Process Explorer from Sysinternals is a tool you might install without much of a second thought : it has long been acquired by Microsoft, who in particular wanted to hire his well-known author Mark Russinovich (it was said that he knows more about those dirty under-the-hood things than Microsoft engineers do). So it's something of a 1st-party add-on.

About taskkill I believe it doesn't do anything different than clicking in the task manager.
 
One cause of "un-killable" processes that I've run into is if the storage device of the program becomes inaccessible for some reason, then Windows sometimes will not be able to kill a task that is stored on that device. I recently ran into this while helping a friend with a similar problem. He had an SSD drive that would intermittently become inaccessible in Windows and whenever that happened a couple of the programs he ran on that drive would become un-killable. It would also cause Windows Explorer to hang if you attempted to access the drive while this was happening until you either powered off the drive somehow, or the drive became accessible again. Once you did either of those things, Windows would then be able to kill the task.

Was a very strange problem that I hadn't run into prior to that.

Regards,
SB
 
One cause of "un-killable" processes that I've run into is if the storage device of the program becomes inaccessible for some reason, then Windows sometimes will not be able to kill a task that is stored on that device. I recently ran into this while helping a friend with a similar problem. He had an SSD drive that would intermittently become inaccessible in Windows and whenever that happened a couple of the programs he ran on that drive would become un-killable. It would also cause Windows Explorer to hang if you attempted to access the drive while this was happening until you either powered off the drive somehow, or the drive became accessible again. Once you did either of those things, Windows would then be able to kill the task.

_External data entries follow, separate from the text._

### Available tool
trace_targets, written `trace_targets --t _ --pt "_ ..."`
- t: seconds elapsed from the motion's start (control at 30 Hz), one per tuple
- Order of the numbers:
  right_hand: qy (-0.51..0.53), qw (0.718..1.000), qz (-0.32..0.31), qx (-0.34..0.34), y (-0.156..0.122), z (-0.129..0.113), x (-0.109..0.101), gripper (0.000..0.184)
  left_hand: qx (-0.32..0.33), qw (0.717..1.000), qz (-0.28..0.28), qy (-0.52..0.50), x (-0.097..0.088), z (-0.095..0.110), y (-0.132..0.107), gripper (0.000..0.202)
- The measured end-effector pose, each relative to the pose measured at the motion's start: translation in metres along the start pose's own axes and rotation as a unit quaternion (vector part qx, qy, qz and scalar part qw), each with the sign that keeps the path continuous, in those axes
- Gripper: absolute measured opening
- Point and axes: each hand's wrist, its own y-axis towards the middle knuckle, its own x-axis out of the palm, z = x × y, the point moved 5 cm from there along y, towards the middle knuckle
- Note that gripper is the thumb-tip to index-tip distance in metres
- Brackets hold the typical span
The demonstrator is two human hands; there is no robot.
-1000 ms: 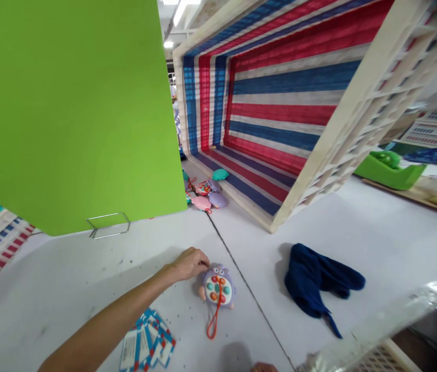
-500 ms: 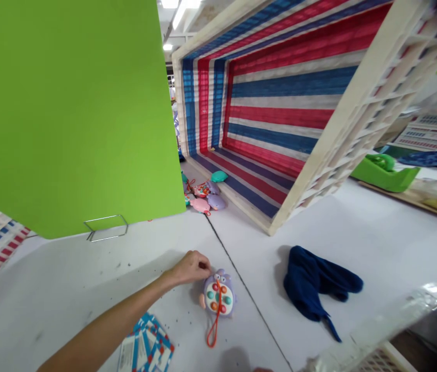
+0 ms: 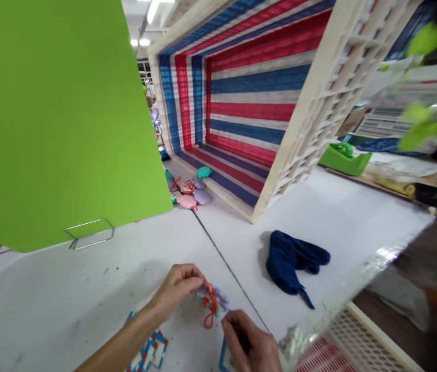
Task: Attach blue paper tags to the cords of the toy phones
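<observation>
nearest us, our right hand (image 3: 251, 345) curls its fingers close; we cannot tell on what. just beyond, our left hand (image 3: 177, 287) pinches the purple toy (image 3: 218, 297), with its orange cord (image 3: 207, 319), low over the near white table (image 3: 87, 289). right, a blue cloth (image 3: 292, 257); far, a striped crate (image 3: 242, 108).

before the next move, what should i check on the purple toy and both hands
1. Left hand grips purple toy: ok.
2. Orange cord hangs apart from right hand: ok.
3. What the right hand holds: cannot tell, mostly hidden.
4. Blue cloth lies apart from both hands: ok.
5. Cards neatly stacked: not ok, fanned out.
</observation>
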Motion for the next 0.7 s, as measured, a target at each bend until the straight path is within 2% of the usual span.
trace_targets --t 0.17,0.3,0.43,0.57,0.7 --pt "-0.043 0.997 -0.007 -0.064 0.012 -0.020 -0.002 0.033 0.013 0.999 -0.020 0.039 0.010 0.007 -0.009 0.013" --pt "-0.061 0.996 -0.007 -0.066 0.012 -0.019 0.001 0.032 0.041 0.994 -0.034 0.091 0.019 0.007 -0.019 0.013" --pt "-0.028 0.998 -0.007 -0.061 0.012 -0.018 0.001 0.028 0.063 0.990 -0.036 0.121 0.030 0.004 -0.028 0.013" --pt "0.008 0.997 0.007 -0.072 0.009 -0.016 -0.002 0.026 0.055 0.997 -0.030 0.034 0.038 -0.002 -0.032 0.018" --pt "0.020 0.995 0.016 -0.092 0.007 -0.013 -0.002 0.026 0.021 0.997 0.023 -0.076 0.040 -0.012 -0.034 0.022"
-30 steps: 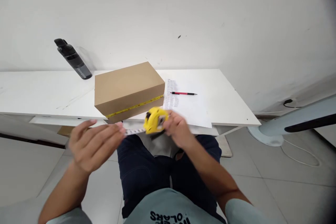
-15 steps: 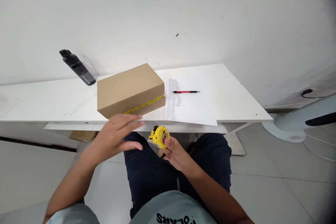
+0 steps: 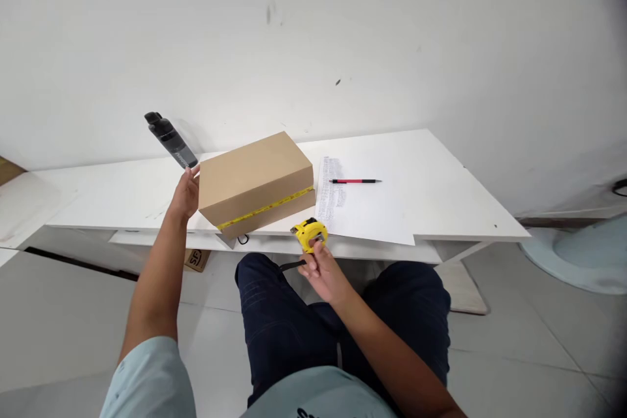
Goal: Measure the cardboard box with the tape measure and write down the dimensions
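Note:
My left hand (image 3: pixel 185 194) is at the left side of a closed brown cardboard box (image 3: pixel 255 173), its fingers stretched along that side and partly hidden; how firmly it presses I cannot tell. Along the box's front face runs a yellow strip with small dark markings (image 3: pixel 264 208). My right hand (image 3: pixel 326 274) grips a yellow tape measure (image 3: pixel 311 233) in front of the table edge, above my lap. A black strap (image 3: pixel 292 266) hangs from it. No blade is visibly drawn out of its case.
The box stands on a white table (image 3: pixel 455 202) against a wall. Right of it lies a written sheet of paper (image 3: pixel 377 215) with a red and black pen (image 3: pixel 355 181) on top. A dark bottle (image 3: pixel 171 140) stands behind left. Below is another carton (image 3: pixel 196 260).
My left hand has moved from in front of the box to its left side. The tape measure in my right hand has come up slightly towards the table edge. The view has shifted left.

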Demonstrator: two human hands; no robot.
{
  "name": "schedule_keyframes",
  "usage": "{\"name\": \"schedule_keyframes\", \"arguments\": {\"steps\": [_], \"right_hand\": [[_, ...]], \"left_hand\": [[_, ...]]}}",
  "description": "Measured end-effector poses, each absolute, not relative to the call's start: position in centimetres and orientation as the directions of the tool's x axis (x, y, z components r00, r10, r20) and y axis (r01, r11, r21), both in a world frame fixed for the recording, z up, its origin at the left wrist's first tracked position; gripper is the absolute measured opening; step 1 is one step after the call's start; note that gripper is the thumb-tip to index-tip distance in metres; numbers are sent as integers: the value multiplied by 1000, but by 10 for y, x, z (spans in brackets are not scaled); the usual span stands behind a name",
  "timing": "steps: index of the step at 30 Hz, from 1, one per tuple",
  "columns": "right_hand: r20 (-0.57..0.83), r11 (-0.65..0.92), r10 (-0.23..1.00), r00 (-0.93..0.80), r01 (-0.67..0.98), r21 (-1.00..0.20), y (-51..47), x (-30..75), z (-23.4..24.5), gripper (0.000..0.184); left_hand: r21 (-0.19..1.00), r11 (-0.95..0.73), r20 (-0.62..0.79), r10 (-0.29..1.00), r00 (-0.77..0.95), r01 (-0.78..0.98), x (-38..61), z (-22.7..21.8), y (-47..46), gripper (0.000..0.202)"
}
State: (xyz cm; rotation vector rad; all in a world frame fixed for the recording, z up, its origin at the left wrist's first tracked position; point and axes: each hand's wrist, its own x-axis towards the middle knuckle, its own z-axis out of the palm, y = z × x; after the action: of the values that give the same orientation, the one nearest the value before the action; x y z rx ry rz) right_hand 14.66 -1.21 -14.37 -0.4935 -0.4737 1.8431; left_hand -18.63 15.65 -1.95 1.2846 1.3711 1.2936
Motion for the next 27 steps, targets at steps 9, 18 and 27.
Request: {"name": "schedule_keyframes", "arguments": {"steps": [9, 18, 27], "right_hand": [[-93, -243, 966, -243, -721, -649, 2, 117, -141, 62], [91, -73, 961, -262, -554, -830, 24, 107, -101, 78], [333, 155, 881, -338, -459, -875, 42, 145, -18, 57]], "left_hand": [[951, 104, -137, 986, 97, 291, -176, -10, 147, 84], [908, 259, -315, 940, 128, 330, -166, 12, 112, 79], [866, 495, -500, 855, 135, 72, -173, -9, 80, 57]]}}
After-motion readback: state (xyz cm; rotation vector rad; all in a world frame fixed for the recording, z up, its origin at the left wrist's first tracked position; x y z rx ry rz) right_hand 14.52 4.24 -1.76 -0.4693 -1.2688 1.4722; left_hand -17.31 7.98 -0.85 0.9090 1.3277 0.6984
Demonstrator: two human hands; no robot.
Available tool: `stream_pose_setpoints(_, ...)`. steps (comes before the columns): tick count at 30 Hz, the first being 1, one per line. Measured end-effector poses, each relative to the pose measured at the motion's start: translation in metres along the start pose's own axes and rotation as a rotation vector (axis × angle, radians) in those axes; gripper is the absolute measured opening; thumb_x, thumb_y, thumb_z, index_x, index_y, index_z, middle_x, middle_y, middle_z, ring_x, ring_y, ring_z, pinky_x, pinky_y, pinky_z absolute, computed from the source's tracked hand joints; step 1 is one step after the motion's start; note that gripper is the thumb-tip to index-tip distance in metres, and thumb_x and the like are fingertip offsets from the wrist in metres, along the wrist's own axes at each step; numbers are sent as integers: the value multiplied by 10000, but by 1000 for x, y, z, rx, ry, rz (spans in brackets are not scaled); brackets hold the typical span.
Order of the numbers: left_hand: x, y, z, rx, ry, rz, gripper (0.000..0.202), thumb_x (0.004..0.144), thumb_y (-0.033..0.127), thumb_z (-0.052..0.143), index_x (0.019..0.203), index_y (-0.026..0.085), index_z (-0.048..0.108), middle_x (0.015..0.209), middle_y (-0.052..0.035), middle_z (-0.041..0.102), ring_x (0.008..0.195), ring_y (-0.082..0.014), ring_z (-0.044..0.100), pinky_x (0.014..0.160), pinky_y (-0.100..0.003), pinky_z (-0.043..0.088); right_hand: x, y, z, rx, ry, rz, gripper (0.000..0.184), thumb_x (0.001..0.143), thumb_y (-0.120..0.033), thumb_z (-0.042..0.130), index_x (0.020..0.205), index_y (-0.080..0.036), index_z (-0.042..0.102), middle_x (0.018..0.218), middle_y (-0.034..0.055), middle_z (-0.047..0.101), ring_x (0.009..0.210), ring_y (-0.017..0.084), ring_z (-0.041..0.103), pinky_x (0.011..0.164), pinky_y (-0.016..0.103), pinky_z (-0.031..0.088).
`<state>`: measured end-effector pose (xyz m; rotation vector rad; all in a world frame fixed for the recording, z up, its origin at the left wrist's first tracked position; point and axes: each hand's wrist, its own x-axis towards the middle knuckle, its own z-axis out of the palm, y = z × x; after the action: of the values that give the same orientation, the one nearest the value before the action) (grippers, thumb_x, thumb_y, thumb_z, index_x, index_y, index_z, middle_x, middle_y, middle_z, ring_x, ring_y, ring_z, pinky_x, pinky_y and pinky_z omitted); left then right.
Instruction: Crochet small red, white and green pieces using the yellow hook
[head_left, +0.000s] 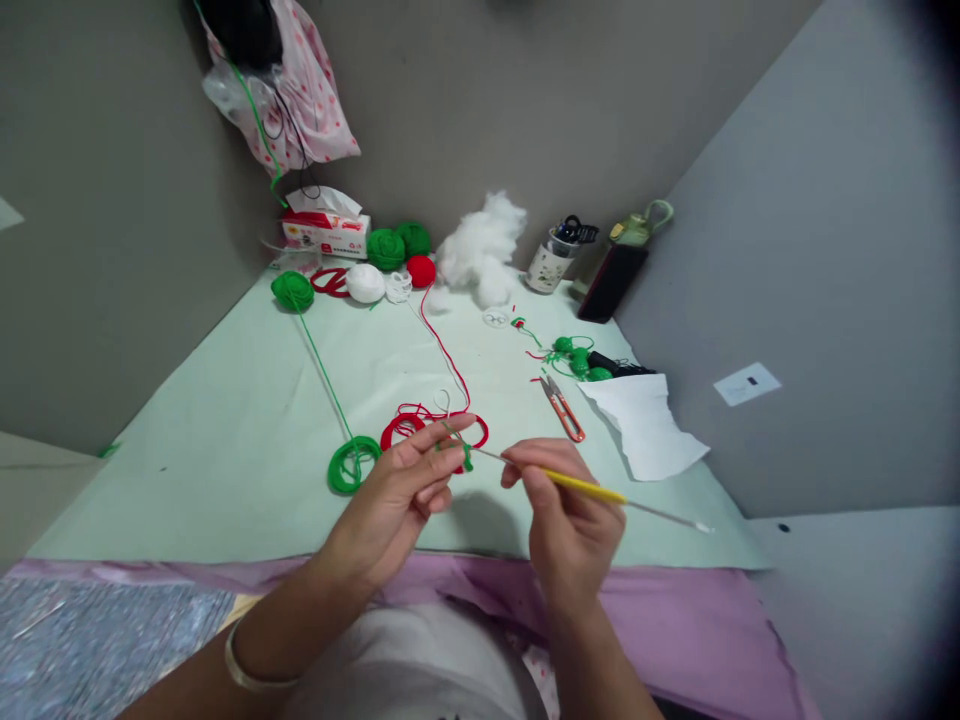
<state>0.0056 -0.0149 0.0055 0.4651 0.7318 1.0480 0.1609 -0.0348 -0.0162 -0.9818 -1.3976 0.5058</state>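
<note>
My left hand (409, 480) pinches a small green crochet piece (465, 455) and its green yarn between thumb and fingers. My right hand (566, 505) is closed round a crochet hook with a yellow handle (585, 485); the hook's thin metal tip points left into the green piece. Both hands hover over the near edge of a pale green table (225, 440). A loose coil of green yarn (351, 462) lies just left of my left hand, with a strand running back to a green yarn ball (292, 291). A tangle of red yarn (431, 420) lies just behind my hands.
Orange thread snips (562, 408) and white paper (645, 425) lie to the right. Several yarn balls (397, 248), a tissue box (326, 232), white stuffing (484, 250), a cup of tools (551, 260) and small green pieces (579, 360) stand farther back. Grey walls enclose the table.
</note>
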Motion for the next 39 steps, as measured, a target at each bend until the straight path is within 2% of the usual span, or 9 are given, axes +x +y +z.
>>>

Was a very strange problem that I hadn't run into prior to that.

Regards,
SB
Sometimes the command attrib in cmd might be helpful, but I don't know. By the way, on a different note, now Edge supports WhatsApp web. I don't know why people prefer WhatsApp when there is Telegram, but anyways..
 
Now Windows 10 shares your VRAM with the RAM. :smile2:


Btw, I have a new web browser, called Maxthon, and I find it awesome, original and different. It comes with Adblock enabled, it has a proxy and so on. Chinese are brilliant in cases like this, got tired of the clone browsers we have now, Chrome, Opera, Firefox, etc. If you don't have admin rights in your main account download the portable version of Maxthon
 
I thought even Windows 7 shared main RAM with VRAM, or is it just actually good at it now?